* **Exercise**
Restate the entries below word for word, leaving nothing out.

Records from a dataset
※

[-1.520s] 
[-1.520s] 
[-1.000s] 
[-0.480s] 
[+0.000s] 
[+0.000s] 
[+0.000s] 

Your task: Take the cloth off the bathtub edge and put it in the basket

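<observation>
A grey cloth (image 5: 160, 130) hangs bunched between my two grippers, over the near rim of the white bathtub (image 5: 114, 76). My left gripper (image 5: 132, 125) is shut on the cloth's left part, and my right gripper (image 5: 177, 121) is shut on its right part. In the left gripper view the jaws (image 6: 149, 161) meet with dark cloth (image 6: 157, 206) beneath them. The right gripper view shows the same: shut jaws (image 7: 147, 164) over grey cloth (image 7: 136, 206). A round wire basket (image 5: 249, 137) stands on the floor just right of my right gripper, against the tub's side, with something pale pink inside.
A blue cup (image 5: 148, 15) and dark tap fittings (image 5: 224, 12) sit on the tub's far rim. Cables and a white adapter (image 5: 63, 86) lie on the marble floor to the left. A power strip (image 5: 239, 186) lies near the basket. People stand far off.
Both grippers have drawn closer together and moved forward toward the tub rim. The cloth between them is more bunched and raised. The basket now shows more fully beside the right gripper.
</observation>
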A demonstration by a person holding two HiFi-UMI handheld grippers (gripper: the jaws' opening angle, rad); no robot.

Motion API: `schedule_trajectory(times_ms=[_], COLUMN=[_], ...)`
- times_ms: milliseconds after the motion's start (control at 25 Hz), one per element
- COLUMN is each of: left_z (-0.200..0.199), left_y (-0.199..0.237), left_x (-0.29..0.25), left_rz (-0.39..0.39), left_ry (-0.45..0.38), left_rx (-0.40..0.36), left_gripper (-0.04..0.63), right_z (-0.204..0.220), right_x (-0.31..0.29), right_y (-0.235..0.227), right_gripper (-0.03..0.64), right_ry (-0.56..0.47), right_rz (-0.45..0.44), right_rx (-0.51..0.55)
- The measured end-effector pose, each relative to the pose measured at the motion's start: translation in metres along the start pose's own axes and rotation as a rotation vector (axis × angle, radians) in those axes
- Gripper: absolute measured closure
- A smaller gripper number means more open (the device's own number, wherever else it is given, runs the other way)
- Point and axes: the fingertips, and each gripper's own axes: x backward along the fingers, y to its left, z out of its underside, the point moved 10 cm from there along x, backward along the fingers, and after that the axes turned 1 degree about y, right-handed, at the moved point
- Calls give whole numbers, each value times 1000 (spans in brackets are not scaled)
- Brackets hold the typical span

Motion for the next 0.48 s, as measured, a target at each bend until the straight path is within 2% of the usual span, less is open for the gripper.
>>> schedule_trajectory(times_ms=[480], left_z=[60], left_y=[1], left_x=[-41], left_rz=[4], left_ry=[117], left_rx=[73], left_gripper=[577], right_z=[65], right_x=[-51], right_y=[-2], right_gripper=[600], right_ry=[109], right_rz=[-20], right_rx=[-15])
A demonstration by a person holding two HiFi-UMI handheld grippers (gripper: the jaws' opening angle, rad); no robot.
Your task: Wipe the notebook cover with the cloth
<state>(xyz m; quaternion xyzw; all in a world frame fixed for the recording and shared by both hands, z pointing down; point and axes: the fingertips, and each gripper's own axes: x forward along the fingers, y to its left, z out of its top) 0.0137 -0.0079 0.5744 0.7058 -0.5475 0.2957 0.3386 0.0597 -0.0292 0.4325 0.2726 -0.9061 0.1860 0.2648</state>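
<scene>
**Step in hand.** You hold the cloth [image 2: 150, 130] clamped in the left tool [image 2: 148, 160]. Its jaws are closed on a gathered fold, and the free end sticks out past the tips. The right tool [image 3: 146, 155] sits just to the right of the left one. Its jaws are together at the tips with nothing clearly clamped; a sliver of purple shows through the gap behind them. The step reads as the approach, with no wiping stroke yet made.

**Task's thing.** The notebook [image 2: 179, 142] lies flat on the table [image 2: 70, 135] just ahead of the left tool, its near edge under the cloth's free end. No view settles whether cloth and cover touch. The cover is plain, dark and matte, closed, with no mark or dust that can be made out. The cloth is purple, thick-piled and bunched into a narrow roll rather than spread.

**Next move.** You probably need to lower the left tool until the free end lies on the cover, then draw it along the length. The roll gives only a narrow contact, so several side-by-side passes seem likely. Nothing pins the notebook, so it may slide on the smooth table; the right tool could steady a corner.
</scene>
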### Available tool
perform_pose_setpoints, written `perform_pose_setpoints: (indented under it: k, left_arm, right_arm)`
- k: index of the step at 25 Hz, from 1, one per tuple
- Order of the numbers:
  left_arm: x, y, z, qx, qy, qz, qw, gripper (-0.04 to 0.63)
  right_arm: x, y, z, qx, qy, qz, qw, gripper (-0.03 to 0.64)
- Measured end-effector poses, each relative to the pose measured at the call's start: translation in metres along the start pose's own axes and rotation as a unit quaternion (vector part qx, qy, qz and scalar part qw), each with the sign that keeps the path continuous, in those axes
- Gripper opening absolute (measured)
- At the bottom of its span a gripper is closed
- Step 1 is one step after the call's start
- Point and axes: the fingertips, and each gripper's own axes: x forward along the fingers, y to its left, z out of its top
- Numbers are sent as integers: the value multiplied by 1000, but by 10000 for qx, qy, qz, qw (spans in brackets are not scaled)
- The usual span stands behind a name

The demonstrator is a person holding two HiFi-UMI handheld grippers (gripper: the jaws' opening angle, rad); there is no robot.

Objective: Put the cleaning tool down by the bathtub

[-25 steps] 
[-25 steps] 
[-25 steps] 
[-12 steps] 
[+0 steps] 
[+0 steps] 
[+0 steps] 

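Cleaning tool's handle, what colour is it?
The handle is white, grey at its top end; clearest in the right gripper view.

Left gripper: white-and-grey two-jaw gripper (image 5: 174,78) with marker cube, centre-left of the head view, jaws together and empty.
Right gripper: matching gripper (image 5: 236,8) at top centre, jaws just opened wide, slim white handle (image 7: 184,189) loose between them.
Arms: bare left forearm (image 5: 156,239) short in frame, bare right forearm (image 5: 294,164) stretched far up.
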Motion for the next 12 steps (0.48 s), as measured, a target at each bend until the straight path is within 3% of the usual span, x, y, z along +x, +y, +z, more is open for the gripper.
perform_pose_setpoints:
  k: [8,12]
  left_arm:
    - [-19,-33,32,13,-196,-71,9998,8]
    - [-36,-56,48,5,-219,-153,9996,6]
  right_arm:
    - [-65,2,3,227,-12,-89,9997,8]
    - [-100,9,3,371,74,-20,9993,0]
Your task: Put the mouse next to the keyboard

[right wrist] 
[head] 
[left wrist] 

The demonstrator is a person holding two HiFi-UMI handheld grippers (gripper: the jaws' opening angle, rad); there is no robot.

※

* **Solution to the problem**
[-1.520s] 
[-1.520s] 
[-1.000s] 
[-0.480s] 
[+0.000s] 
[+0.000s] 
[+0.000s] 

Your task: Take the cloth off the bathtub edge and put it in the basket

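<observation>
A grey cloth (image 5: 160, 130) hangs bunched between my two grippers, over the near rim of the white bathtub (image 5: 114, 76). My left gripper (image 5: 132, 125) is shut on the cloth's left part, and my right gripper (image 5: 177, 121) is shut on its right part. In the left gripper view the jaws (image 6: 149, 161) meet with dark cloth (image 6: 157, 206) beneath them. The right gripper view shows the same: shut jaws (image 7: 147, 164) over grey cloth (image 7: 136, 206). A round wire basket (image 5: 249, 137) stands on the floor just right of my right gripper, against the tub's side, with something pale pink inside.
A blue cup (image 5: 148, 15) and dark tap fittings (image 5: 224, 12) sit on the tub's far rim. Cables and a white adapter (image 5: 63, 86) lie on the marble floor to the left. A power strip (image 5: 239, 186) lies near the basket. People stand far off.
Both grippers have drawn closer together and moved forward toward the tub rim. The cloth between them is more bunched and raised. The basket now shows more fully beside the right gripper.
</observation>
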A demonstration by a person holding two HiFi-UMI handheld grippers (gripper: the jaws' opening angle, rad); no robot.

Motion API: `schedule_trajectory(times_ms=[_], COLUMN=[_], ...)`
- times_ms: milliseconds after the motion's start (control at 25 Hz), one per element
- COLUMN is each of: left_z (-0.200..0.199), left_y (-0.199..0.237), left_x (-0.29..0.25), left_rz (-0.39..0.39), left_ry (-0.45..0.38), left_rx (-0.40..0.36), left_gripper (-0.04..0.63), right_z (-0.204..0.220), right_x (-0.31..0.29), right_y (-0.235..0.227), right_gripper (-0.03..0.64), right_ry (-0.56..0.47), right_rz (-0.45..0.44), right_rx (-0.51..0.55)
- The measured end-effector pose, each relative to the pose measured at the motion's start: translation in metres along the start pose's own axes and rotation as a rotation vector (axis × angle, radians) in those axes
- Gripper: absolute measured closure
- A smaller gripper number means more open (the device's own number, wherever else it is given, runs the other way)
- Point and axes: the fingertips, and each gripper's own axes: x backward along the fingers, y to its left, z out of its underside, the point moved 10 cm from there along x, backward along the fingers, and after that the axes turned 1 degree about y, right-handed, at the moved point
- Calls give whole numbers, each value times 1000 (spans in brackets are not scaled)
- Brackets hold the typical span

Motion for the next 0.48 s, as measured, a target at each bend until the straight path is within 2% of the usual span, less is open for the gripper.
>>> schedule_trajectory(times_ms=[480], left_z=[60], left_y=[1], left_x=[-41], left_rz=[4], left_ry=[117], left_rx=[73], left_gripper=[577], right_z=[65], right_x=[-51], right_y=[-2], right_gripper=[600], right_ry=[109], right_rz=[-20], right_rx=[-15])
A demonstration by a person holding two HiFi-UMI handheld grippers (gripper: the jaws' opening angle, rad); no robot.
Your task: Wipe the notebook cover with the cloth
<state>(xyz m; quaternion xyzw; all in a world frame fixed for the recording and shared by both hands, z pointing down; point and axes: the fingertips, and each gripper's own axes: x forward along the fingers, y to its left, z out of its top) 0.0137 -0.0079 0.5744 0.7058 -0.5475 0.2957 0.3386 0.0597 -0.0292 0.4325 0.2726 -0.9061 0.1860 0.2648</state>
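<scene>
**Step in hand.** You hold the cloth [image 2: 150, 130] clamped in the left tool [image 2: 148, 160]. Its jaws are closed on a gathered fold, and the free end sticks out past the tips. The right tool [image 3: 146, 155] sits just to the right of the left one. Its jaws are together at the tips with nothing clearly clamped; a sliver of purple shows through the gap behind them. The step reads as the approach, with no wiping stroke yet made.

**Task's thing.** The notebook [image 2: 179, 142] lies flat on the table [image 2: 70, 135] just ahead of the left tool, its near edge under the cloth's free end. No view settles whether cloth and cover touch. The cover is plain, dark and matte, closed, with no mark or dust that can be made out. The cloth is purple, thick-piled and bunched into a narrow roll rather than spread.

**Next move.** You probably need to lower the left tool until the free end lies on the cover, then draw it along the length. The roll gives only a narrow contact, so several side-by-side passes seem likely. Nothing pins the notebook, so it may slide on the smooth table; the right tool could steady a corner.
</scene>
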### Available tool
perform_pose_setpoints, written `perform_pose_setpoints: (indented under it: k, left_arm, right_arm)`
- k: index of the step at 25 Hz, from 1, one per tuple
- Order of the numbers:
  left_arm: x, y, z, qx, qy, qz, qw, gripper (-0.04 to 0.63)
  right_arm: x, y, z, qx, qy, qz, qw, gripper (-0.03 to 0.64)
- Measured end-effector poses, each relative to the pose measured at the call's start: translation in metres along the start pose's own axes and rotation as a unit quaternion (vector part qx, qy, qz and scalar part qw), each with the sign that keeps the path continuous, in those axes
- Gripper opening absolute (measured)
- At the bottom of its span a gripper is closed
- Step 1 is one step after the call's start
- Point and axes: the fingertips, and each gripper's own axes: x forward along the fingers, y to its left, z out of its top
- Numbers are sent as integers: the value multiplied by 1000, but by 10000 for qx, qy, qz, qw (spans in brackets are not scaled)
- The usual span stands behind a name

The demonstrator is a person holding two HiFi-UMI handheld grippers (gripper: the jaws' opening angle, rad); there is no robot.

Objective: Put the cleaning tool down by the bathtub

[-25 steps] 
[-25 steps] 
[-25 steps] 
[-12 steps] 
[+0 steps] 
[+0 steps] 
[+0 steps] 

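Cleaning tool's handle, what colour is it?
The handle is white, grey at its top end; clearest in the right gripper view.

Left gripper: white-and-grey two-jaw gripper (image 5: 174,78) with marker cube, centre-left of the head view, jaws together and empty.
Right gripper: matching gripper (image 5: 236,8) at top centre, jaws just opened wide, slim white handle (image 7: 184,189) loose between them.
Arms: bare left forearm (image 5: 156,239) short in frame, bare right forearm (image 5: 294,164) stretched far up.
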Motion for the next 12 steps (0.48 s), as measured, a target at each bend until the straight path is within 3% of the usual span, x, y, z along +x, +y, +z, more is open for the gripper.
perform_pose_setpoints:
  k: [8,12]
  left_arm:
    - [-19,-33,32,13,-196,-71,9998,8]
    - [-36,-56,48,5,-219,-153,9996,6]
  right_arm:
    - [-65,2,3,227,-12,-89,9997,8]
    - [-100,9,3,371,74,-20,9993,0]
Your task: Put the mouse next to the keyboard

[right wrist] 
[head] 
[left wrist] 

The demonstrator is a person holding two HiFi-UMI handheld grippers (gripper: the jaws' opening angle, rad); there is no robot.

This response is complete, and nothing else is pending.